> _Exercise instructions_
From the top of the records below down to the line containing "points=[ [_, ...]", reproduce every line exactly.

> _Data under study_
↓↓↓
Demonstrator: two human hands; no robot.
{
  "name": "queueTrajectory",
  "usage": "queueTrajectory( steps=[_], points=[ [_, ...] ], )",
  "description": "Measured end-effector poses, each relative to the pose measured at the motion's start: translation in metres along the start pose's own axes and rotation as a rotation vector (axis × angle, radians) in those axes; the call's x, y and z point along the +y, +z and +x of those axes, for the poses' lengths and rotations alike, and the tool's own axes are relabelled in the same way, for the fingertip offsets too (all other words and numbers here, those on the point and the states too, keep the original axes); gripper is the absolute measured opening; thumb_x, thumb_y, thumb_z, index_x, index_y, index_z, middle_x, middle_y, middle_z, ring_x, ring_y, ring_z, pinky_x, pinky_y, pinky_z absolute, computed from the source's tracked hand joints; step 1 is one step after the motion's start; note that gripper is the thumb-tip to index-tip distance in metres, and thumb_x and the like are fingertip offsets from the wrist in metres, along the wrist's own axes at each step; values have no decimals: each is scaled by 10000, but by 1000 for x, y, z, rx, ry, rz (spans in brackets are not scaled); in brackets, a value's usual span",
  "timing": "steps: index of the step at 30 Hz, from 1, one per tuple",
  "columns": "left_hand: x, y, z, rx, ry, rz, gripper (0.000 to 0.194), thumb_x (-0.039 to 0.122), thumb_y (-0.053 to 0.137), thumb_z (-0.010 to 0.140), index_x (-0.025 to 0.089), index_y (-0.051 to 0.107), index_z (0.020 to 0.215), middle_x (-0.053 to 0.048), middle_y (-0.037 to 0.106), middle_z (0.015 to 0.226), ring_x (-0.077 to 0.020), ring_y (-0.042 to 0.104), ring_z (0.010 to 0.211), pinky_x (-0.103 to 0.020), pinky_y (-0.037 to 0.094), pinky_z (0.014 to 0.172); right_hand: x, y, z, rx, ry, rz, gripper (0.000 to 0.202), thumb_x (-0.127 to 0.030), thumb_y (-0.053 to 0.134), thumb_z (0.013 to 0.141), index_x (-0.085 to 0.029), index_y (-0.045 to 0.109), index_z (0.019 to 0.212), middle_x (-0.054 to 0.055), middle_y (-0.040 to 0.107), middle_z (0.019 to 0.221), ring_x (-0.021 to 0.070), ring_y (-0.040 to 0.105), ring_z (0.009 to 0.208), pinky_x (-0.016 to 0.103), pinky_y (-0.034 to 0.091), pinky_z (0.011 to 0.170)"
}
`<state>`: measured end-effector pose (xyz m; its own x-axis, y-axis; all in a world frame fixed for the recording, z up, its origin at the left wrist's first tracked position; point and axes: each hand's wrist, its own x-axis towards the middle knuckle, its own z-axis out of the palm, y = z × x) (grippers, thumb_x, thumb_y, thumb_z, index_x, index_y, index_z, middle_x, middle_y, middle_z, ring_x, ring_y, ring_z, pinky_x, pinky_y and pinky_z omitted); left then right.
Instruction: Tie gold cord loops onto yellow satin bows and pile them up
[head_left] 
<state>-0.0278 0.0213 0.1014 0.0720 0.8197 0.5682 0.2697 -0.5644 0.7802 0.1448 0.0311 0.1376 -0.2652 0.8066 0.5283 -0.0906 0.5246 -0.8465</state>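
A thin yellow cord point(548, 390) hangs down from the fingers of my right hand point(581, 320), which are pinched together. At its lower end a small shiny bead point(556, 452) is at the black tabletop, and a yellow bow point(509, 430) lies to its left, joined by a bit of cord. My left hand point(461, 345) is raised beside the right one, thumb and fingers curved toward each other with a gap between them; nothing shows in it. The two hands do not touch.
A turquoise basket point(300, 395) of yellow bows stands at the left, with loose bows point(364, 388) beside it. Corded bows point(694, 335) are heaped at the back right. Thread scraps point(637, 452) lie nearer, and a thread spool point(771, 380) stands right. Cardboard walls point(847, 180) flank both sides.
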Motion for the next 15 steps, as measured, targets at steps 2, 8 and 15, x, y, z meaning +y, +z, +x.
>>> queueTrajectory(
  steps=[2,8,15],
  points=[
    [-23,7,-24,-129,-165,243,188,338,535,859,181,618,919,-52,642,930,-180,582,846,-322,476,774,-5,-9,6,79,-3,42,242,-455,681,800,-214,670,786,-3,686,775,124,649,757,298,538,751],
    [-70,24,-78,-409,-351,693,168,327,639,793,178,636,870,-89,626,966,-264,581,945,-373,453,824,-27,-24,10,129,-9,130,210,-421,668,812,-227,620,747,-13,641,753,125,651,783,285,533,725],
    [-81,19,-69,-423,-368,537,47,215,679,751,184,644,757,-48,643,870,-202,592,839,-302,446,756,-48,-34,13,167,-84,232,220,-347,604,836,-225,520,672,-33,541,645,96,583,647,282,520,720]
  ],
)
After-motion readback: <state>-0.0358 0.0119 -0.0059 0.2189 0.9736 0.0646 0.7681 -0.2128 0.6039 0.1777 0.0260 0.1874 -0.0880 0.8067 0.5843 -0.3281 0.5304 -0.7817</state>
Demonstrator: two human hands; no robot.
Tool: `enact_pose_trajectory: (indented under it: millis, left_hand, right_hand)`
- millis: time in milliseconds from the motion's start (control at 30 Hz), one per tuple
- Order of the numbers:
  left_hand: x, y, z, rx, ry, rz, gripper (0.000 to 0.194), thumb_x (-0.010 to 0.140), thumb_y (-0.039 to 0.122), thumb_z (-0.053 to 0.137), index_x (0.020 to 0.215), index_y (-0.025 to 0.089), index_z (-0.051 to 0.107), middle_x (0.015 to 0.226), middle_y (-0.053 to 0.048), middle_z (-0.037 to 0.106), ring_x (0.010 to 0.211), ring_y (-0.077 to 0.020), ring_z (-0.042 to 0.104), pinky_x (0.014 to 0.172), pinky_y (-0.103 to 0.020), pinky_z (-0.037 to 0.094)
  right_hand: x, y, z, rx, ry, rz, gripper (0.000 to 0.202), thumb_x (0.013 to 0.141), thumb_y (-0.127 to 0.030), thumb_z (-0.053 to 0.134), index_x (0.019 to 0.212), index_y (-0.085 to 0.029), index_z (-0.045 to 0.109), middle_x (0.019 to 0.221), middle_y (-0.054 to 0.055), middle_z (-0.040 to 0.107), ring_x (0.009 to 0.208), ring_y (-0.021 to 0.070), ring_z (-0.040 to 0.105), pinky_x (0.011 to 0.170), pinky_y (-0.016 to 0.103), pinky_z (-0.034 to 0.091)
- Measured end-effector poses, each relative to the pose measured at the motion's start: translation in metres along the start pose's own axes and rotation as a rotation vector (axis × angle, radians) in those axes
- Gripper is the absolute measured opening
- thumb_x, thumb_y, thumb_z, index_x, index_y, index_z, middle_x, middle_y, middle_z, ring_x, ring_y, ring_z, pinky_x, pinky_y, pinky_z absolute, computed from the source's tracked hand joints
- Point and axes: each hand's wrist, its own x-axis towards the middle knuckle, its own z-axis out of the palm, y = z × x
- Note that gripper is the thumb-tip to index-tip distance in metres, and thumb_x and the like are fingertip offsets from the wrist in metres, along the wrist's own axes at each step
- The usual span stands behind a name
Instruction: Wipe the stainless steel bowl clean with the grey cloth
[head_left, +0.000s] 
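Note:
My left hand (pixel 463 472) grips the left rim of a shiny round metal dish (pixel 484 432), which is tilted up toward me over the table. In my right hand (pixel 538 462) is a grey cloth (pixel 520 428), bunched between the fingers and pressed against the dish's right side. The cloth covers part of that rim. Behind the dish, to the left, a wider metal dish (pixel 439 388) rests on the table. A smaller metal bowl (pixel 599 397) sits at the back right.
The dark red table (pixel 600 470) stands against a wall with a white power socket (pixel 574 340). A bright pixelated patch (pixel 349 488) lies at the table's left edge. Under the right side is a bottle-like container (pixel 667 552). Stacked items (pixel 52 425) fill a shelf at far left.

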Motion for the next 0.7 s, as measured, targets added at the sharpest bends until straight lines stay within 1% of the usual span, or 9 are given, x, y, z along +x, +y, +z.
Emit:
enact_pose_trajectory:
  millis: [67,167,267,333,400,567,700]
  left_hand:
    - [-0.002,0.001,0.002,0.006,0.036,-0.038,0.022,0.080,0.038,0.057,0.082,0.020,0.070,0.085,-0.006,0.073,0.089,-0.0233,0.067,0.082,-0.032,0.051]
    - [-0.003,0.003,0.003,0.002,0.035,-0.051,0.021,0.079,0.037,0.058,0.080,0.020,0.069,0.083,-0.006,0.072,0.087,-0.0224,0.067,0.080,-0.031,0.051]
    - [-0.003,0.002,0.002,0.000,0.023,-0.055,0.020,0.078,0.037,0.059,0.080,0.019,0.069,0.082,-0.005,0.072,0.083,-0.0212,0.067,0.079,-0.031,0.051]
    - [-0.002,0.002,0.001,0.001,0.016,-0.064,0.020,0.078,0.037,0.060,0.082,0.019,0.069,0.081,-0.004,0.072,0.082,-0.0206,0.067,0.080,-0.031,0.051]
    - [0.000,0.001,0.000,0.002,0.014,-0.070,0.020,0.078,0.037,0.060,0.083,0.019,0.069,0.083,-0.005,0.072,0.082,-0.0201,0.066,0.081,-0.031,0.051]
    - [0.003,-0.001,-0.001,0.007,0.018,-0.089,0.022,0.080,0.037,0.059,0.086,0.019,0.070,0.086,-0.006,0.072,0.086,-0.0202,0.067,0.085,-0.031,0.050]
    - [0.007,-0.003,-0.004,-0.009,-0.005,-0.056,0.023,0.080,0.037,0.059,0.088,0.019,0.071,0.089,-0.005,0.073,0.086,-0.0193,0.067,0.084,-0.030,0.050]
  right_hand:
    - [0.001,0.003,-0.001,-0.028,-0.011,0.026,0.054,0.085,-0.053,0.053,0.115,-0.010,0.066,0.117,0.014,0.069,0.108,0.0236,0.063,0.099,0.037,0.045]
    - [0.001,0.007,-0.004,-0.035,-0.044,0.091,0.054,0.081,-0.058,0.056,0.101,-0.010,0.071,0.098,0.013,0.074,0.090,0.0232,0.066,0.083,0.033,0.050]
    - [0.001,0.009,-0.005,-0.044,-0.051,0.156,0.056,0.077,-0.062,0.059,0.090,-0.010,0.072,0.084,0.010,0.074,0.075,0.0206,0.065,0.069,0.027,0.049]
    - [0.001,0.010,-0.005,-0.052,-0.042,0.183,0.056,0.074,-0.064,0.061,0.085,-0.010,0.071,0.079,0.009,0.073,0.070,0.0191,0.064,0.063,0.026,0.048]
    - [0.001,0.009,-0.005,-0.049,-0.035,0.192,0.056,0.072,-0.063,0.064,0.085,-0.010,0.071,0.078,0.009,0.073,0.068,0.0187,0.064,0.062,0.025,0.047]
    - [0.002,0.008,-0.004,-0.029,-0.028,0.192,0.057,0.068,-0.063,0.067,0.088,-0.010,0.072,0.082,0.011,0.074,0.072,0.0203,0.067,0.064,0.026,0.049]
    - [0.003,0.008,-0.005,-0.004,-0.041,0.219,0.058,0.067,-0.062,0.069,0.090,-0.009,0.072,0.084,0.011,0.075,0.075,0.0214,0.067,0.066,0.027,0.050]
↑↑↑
> _Your solution_
Demonstrator: two human hands; no robot.
{
  "name": "queueTrajectory",
  "usage": "queueTrajectory( steps=[_], points=[ [_, ...] ], )",

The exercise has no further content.